What the task asks: Could every line of the listing be output exactly, with the pictures skipped?

Collected material:
=== Begin Enclosure ===
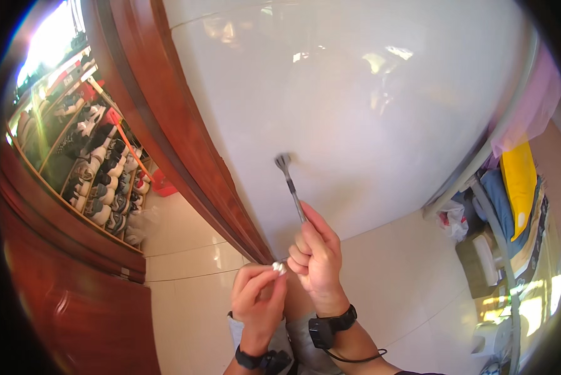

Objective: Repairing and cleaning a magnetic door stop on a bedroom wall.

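My right hand (318, 256) is closed round the handle of a slim grey metal tool (293, 186), its index finger stretched along the shaft. The tool resembles a ratchet wrench, with a dark band on its shaft and a widened, rounded head pointing up. Behind that head is the glossy white wall (355, 125); whether they touch I cannot tell. Lower and to the left, my left hand (258, 300) pinches a small shiny white piece (279, 267) between thumb and fingertips. Its exact kind is too small to make out. The two hands are close together, near the door frame's foot.
A reddish-brown wooden door frame (187, 125) runs beside the wall, with a wooden door (87, 319) at lower left. Beyond stands a rack of shoes (102, 181) and a red dustpan (163, 183). On the right, a rack holds a yellow cloth (519, 187) and other fabrics above pale floor tiles (412, 287).
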Demonstrator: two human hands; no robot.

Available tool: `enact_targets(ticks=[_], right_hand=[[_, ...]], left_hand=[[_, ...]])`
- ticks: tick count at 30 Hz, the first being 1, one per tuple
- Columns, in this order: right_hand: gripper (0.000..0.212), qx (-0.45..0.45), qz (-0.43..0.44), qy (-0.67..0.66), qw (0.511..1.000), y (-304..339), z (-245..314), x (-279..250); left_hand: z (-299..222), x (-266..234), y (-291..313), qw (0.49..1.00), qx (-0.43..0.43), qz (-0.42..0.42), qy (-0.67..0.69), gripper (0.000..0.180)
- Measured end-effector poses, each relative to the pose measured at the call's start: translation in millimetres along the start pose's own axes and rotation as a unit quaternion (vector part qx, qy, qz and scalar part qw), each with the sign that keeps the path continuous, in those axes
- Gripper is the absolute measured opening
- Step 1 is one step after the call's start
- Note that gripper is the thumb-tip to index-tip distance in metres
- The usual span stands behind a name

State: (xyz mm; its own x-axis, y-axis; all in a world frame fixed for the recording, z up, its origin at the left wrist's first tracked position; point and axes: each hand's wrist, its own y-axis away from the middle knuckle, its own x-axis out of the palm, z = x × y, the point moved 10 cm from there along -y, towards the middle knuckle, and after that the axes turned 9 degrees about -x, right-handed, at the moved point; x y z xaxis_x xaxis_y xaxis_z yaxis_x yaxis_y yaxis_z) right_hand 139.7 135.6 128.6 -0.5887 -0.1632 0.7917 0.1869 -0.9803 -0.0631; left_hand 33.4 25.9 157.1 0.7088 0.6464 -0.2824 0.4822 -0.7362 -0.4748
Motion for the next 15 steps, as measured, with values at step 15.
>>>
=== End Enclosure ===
Answer to the problem:
Objective: Repairing and cleaning a magnetic door stop on a bedroom wall.

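My right hand (318, 256) is closed round the handle of a slim grey metal tool (293, 186), its index finger stretched along the shaft. The tool resembles a ratchet wrench, with a dark band on its shaft and a widened, rounded head pointing up. Behind that head is the glossy white wall (355, 125); whether they touch I cannot tell. Lower and to the left, my left hand (258, 300) pinches a small shiny white piece (279, 267) between thumb and fingertips. Its exact kind is too small to make out. The two hands are close together, near the door frame's foot.
A reddish-brown wooden door frame (187, 125) runs beside the wall, with a wooden door (87, 319) at lower left. Beyond stands a rack of shoes (102, 181) and a red dustpan (163, 183). On the right, a rack holds a yellow cloth (519, 187) and other fabrics above pale floor tiles (412, 287).
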Demonstrator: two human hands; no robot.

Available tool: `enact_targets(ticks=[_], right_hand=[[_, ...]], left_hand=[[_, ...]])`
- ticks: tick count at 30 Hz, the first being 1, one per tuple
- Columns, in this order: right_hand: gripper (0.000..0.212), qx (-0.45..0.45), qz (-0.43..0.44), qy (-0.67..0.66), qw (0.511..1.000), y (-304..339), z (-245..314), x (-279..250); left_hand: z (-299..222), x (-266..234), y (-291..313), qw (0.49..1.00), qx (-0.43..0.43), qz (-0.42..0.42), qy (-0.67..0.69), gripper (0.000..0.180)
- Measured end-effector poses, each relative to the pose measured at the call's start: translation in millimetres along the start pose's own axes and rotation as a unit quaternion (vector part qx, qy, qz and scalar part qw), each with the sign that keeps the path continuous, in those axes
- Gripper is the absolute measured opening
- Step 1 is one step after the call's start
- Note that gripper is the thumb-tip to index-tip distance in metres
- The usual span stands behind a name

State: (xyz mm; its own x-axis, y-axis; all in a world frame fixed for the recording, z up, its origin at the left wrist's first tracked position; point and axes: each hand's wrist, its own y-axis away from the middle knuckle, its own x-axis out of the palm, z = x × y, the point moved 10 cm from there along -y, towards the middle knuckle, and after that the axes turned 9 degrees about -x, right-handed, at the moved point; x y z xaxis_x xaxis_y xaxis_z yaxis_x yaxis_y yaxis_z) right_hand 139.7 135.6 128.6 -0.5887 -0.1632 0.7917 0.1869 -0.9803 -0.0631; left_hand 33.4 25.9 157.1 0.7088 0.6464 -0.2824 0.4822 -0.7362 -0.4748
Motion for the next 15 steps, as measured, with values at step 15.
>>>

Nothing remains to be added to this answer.